Marta went to the opera and theatre and hung out at the pool at the golf club where her parents were members. But she was expected to work on the family’s farm, too.
“My family was never materialistic and I’m still not.”
Jerrold’s childhood was much different. His father, who left when Jerrold was four, didn’t pay alimony until his son was in high school. The family relied on social assistance.
After finishing high school and working for a year in her dad’s company, Marta decided to return to Canada, moving in with an older sister who lived in Oakville.
Photography was always her natural path.
“I got my first camera for my birthday at 15. I started taking pictures of my friends. I would look through magazines and try to recreate those photographs. In high school, my art teacher set up a dark room just for me and my friend who was also into photography. I just loved being in the dark room. It’s like magic.”
Now, Marta’s magic is in shining her camera’s lens on her subjects’ inner selves, whether that’s for portraiture, fashion modelling, magazine shoots or branding portraits.
In a behind-the-scenes video on her website, Marta says passionate people resonate with her.

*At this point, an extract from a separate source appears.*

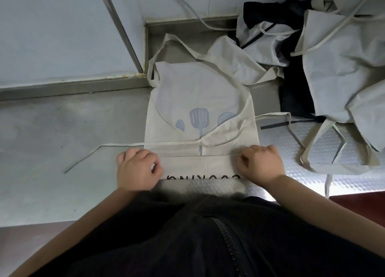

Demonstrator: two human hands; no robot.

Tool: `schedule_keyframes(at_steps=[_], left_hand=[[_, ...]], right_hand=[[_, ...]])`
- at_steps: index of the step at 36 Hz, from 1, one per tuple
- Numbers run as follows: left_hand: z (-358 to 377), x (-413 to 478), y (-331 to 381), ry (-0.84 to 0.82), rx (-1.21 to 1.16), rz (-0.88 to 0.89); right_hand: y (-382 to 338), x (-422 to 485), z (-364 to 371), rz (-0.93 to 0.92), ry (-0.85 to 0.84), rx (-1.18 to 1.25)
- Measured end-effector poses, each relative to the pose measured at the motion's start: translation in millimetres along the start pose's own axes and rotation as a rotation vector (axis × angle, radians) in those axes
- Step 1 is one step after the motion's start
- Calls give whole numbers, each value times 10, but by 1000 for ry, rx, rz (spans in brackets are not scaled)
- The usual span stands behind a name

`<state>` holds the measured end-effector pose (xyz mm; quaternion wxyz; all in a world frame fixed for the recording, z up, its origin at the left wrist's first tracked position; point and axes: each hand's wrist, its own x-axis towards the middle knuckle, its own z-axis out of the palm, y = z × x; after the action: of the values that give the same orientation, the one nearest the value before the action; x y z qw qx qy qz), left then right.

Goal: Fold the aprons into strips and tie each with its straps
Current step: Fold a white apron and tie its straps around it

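Cream fabric apron (pixel 198 93) with a blue utensil print lies flat on the grey metal counter (pixel 62 130), directly in front of the person. Both long sides are folded inward, forming a narrower panel. The near end is turned up into a band, and inverted black lettering (pixel 203 176) shows along the band's near edge.

Left hand (pixel 138 168): fingers curled, gripping the left end of the band.

Right hand (pixel 260 164): fingers curled, pinching the right end of the band at its upper edge.

One cream waist strap (pixel 116 145) runs leftward from the panel across the counter, then bends toward the near edge. The cream neck loop (pixel 151 67) lies at the far end of the apron.

A pile of cream and black aprons (pixel 333 68) sits just beside the flat apron, to its right. An embossed silver mat (pixel 281 151) lies on the counter at the right. A dark zipped jacket (pixel 208 235) fills the lower view.
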<state>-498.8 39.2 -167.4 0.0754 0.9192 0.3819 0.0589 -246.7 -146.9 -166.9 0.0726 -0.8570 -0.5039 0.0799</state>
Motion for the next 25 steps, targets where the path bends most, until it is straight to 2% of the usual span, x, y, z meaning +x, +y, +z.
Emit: schedule_keyframes(at_steps=[3, 5, 8, 10, 18, 25], left_hand=[[-26, 72, 71, -49, -37, 105], [-54, 169, 158, -171, -76, 165], [-94, 312, 262, -395, -59, 154], [-73, 352, 248, -465, -30, 130], [-14, 271, 52, -316, -123, 118], [-7, 203, -22, -292, -146, 60]], right_hand=[[-89, 56, -53, 33, -91, -39], [-141, 144, -103, 31, -198, 16], [-220, 308, -175, 101, -310, 110], [-212, 423, -140, 142, -339, 102], [73, 405, -185, 572, -222, 64], [162, 239, -318, 875, -291, 0]])
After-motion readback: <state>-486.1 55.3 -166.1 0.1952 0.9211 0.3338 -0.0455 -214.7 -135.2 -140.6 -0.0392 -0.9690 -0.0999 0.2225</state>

“The fashionistas, the rock stars, the rebels and the renegades of art. The ones who never quit dreaming and believing; those that shine brighter in a world of blue are lit by an insatiable desire to live a life worthy of a story.
“My job is photography, but my joy is making art that reflects the personality of the eclectic and the eccentric, the classically sensible and the shining stars that come to my studio.”